From the data obtained in the study, we can indicate that the greatest richness of species is found in the ecotone, with 21 species; this habitat also presents the least dominance and highest equity in its population structure. It may be inferred that the least diverse habitat is forest, with only 12 species and the lowest homogeneity due to the presence of two dominant species: Argopteron aureipennis and Neomaenas monachus. Grassland presented greater diversity with 17 species; however, there were also two dominant species: Colias vauthierii vauthierii and Hylephila fasciolata, which together made up 52% of the population in this environment.

The absolute abundance, considering the whole sampling period, was highest in grassland with 453 individuals, followed by ecotone with 376 and finally forest with 361. These results agree with the results of Concha–Bloomfield et al. [21] in similar environments.

The differences in diversity between seasons result from abiotic factors [21], such as sunlight and stable temperatures, and biotic factors, such as the presence of flowers. These factors are neither stable nor predominant in spring or at least in early spring. According to Ollerton [8], the lepidoptera are in general the order of insects most closely associated with flowering plants and most dependent on flowers as a food source. This explains the greater richness of species recorded in the summer, when 21 of the 25 species recorded in the study area were observed.

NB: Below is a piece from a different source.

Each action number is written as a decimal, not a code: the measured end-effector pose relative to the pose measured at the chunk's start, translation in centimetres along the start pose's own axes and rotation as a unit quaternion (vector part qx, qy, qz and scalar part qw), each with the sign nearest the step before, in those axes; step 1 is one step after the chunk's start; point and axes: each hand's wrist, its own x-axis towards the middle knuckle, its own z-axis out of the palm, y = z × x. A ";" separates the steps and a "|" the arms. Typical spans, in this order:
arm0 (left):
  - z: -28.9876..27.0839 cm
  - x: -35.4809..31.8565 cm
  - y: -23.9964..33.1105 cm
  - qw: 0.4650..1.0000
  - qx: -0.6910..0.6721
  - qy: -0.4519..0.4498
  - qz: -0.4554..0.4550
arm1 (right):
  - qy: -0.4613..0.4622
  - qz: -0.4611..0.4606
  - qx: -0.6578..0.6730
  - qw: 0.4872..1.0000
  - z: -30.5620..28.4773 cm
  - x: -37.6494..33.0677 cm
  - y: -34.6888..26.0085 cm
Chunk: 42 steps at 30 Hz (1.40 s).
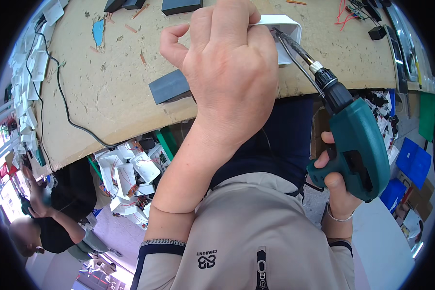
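Observation:
My right hand (341,191) grips a green soldering gun (365,140) by its handle. Its metal tip and a thin feed tube reach up and left into a white plastic case (295,31) on the table. My left hand (229,67) is closed on the near left side of that case; its back hides the fingertips and most of the case's left part. What the tip touches inside is too small to make out. Beside my left wrist lies a dark grey rectangular block (169,87), partly covered by the hand.
Black boxes (181,6) lie at the table's (116,92) far edge. A black cable (63,96) crosses its left side, near a row of white cases (26,96). Circuit boards with red wires (355,10) lie far right. White parts (125,176) fill a bin below. Another person (48,227) works at left.

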 end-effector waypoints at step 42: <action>1.0 -0.6 -1.4 0.995 -0.058 0.073 0.016 | 0.008 -0.018 0.003 1.000 -0.5 -1.2 0.4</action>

There were marked differences between the abundances in different seasons. In summer, a total of 953 individuals was recorded, whereas in spring the total was 237—respectively 80.08 and 19.92% of the total individuals reported in the study. This difference may result from the better environmental characteristics, which favour hatching in the majority of species. Adults of 9 of the 25 species recorded in the study area were observed in flight in spring, with high dominance of a few species, such as Hylephila fasciolata, Hylephila signata, Homoeonympha boisduvali pusilla and Homoeonympha humilis.

In summer, the majority of species were observed in flight, with the greatest abundances in January and February. This observation appears to be characteristic of different altitudes and is related with good weather conditions, since in the same region, at an average altitude of 1345 m.a.s.l. Parada et al. [20] observed the largest number of specimens at this time of year. Abiotic factors like humidity and temperature, dependent on sunlight, and biotic factors like flowering, influence the hatching and establishment of the species found in Rucamanque during this season, corroborating [21].

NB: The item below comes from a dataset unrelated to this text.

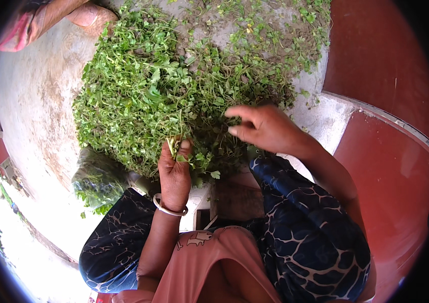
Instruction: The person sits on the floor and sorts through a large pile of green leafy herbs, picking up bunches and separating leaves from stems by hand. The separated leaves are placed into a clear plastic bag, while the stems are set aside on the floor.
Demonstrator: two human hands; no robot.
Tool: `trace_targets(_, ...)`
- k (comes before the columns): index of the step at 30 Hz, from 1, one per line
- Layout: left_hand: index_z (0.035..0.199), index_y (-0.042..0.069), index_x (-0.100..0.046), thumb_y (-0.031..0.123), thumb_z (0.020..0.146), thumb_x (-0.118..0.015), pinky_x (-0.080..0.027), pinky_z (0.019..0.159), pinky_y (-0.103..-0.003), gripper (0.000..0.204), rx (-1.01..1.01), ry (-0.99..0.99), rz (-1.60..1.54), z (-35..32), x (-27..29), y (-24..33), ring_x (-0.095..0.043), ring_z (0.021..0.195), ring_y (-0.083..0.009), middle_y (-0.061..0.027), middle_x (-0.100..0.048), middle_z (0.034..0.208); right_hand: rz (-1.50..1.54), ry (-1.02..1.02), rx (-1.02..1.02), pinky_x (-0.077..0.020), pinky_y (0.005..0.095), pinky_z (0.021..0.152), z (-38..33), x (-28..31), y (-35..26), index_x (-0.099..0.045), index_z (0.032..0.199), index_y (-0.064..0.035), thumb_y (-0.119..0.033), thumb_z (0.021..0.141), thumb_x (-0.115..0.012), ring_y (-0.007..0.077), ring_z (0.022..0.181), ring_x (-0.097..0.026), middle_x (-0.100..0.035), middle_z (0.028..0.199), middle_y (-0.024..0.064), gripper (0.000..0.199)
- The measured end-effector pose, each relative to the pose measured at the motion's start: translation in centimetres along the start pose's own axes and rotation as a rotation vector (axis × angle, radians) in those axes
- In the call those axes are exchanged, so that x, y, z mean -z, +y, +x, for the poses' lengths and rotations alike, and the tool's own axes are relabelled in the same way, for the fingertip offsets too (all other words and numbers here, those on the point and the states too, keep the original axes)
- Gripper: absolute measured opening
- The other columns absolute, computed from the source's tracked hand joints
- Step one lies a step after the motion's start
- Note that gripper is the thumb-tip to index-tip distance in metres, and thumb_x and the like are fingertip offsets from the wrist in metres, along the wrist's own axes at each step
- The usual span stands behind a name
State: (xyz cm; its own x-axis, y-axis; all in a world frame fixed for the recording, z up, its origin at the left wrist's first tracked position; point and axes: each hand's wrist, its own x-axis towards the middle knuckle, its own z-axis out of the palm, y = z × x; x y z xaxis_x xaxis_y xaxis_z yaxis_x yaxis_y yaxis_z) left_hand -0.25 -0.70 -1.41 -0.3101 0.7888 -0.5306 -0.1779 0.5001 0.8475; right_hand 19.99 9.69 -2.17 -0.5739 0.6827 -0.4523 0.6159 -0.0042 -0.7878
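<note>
A wide heap of cut leafy green herbs (128, 86), looking like coriander, is spread on the ground before me. My left hand (175, 164) is closed at the near edge of the heap. Pale stem ends of a small herb bunch (172, 146) stick up between its thumb and fingers, and a few leaves hang beside the thumb. To the right, my right hand (270, 129) hovers over the heap's near right part. Its thumb and fingers are apart, somewhat blurred, with nothing seen between them.
A clear plastic bag of greens (96, 174) lies by my left knee. Another person's arm and foot (86, 17) are at the top left. Loose leaves and soil (255, 35) cover the far concrete. A red floor (381, 166) with a pale raised edge (376, 113) lies on the right.
</note>
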Motion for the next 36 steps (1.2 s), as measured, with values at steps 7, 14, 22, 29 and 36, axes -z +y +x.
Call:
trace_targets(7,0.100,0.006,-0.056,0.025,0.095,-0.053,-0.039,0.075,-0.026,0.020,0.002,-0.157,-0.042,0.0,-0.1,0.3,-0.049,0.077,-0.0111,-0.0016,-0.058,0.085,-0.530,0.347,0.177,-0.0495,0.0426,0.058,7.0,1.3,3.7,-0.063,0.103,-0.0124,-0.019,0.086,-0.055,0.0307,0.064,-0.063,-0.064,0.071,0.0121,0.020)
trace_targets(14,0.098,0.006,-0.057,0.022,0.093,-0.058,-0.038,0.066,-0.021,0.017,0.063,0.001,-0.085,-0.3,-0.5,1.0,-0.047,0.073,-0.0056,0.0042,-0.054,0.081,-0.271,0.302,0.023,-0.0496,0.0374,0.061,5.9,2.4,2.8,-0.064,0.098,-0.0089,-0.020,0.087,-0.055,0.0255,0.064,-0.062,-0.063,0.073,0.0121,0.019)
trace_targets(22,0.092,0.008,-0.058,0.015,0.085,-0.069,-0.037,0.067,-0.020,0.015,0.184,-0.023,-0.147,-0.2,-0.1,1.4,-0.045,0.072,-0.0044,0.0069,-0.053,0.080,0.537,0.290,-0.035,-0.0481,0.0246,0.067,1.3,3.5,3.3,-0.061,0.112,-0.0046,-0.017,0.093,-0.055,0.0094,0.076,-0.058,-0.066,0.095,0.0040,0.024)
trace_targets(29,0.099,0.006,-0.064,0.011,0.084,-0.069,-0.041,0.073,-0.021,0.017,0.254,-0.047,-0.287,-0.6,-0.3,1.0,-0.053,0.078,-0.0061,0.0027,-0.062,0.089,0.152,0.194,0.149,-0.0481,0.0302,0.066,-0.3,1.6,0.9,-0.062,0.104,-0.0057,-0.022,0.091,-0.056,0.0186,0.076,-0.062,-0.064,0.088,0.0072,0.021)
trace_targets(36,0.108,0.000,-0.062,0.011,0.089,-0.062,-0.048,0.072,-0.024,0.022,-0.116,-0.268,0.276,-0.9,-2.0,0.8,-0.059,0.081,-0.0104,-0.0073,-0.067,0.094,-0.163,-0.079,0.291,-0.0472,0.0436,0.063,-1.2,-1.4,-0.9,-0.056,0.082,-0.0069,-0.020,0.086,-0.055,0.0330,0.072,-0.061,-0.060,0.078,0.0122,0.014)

Some species were only collected in one specific month during the sampling period: Pyrgus notatus valdivianus (January), Butleria paniscoides paniscoides (February), Pieris brassicae (March) and Cosmosatyrus chilensis chilensis (February). Likewise, there are species, such as Pyrgus notatus valdivianus, Eiseliana bicolor and Cosmosatyrus ch. chilensis, which are found exclusively in grassland, and Pieris brassicae recorded only in the ecotone. This may be because some species require a specific host plant for feeding or laying their eggs.

The taxocenotic similarity tree diagram indicates great similarity between grassland and ecotone, forming a nucleus of 54%; these two environments form a second nucleus at 51%. The lowest similarity, between forest and grassland, was 34%. These values are explained by the fact that grassland and ecotone share a large number of species, given the favourable environmental conditions present in these sectors such as greater amount of solar radiation and greater number of flowers. On the other hand, forest and grassland are exclusive home to some species, depending on their natural characteristics; these species tend to be more specific and less generalist.

The biocenotic similarity tree diagram indicates the existence of a similarity nucleus of 48% between ecotone and forest. The ecotone in turn has a similarity of 26% to grassland. Again, the environments with the lowest similarity are grassland and forest. The only slight differences between different habitats may be influenced by tourist species, which seek out more favourable environmental conditions when solar radiation is strong, and are recorded in the survey although they do not reside exclusively in this environment. This is a determining factor, since although the influence of environmental factors triggered by sunshine is higher in open areas [11], this migration may increase when the area has suffered greater alteration, as in the case of Rucamanque.

Turning to the taxocenotic similarity between seasons, in spring, there was greater similarity between ecotone and forest (66.67%), and these two environments together diverge from grassland in summer, which has a lower similarity. This occurs because the majority of the species recorded in grassland in spring are not shared, a large number being found exclusively in this habitat.

The biocenotic similarity does not present great differences. The greatest dissimilarity is found between forest and grassland; this is explained by the fact that these two environments share fewer species; however, spaces which have suffered intervention and disturbance have higher levels of light [14] causing a restructuring of the butterfly community around forest edges. This allows pioneer species to increase in the plant succession, increasing food resources.

Of particular interest in this study are the species Eiseliana bicolor (Philippi, 1859) and Neomaenas coenonymphina Butler, 1881, for which the distribution range must be extended. According to Ref. [4], the distribution of E. bicolor is from Atacama to the Bío-Bío. N. coenonymphina is an uncommon species supposedly found only in Chile’s fifth region; it is associated with the graminid Chusquea sp. Kunth; this record is the more important as the species is considered to be threatened [17].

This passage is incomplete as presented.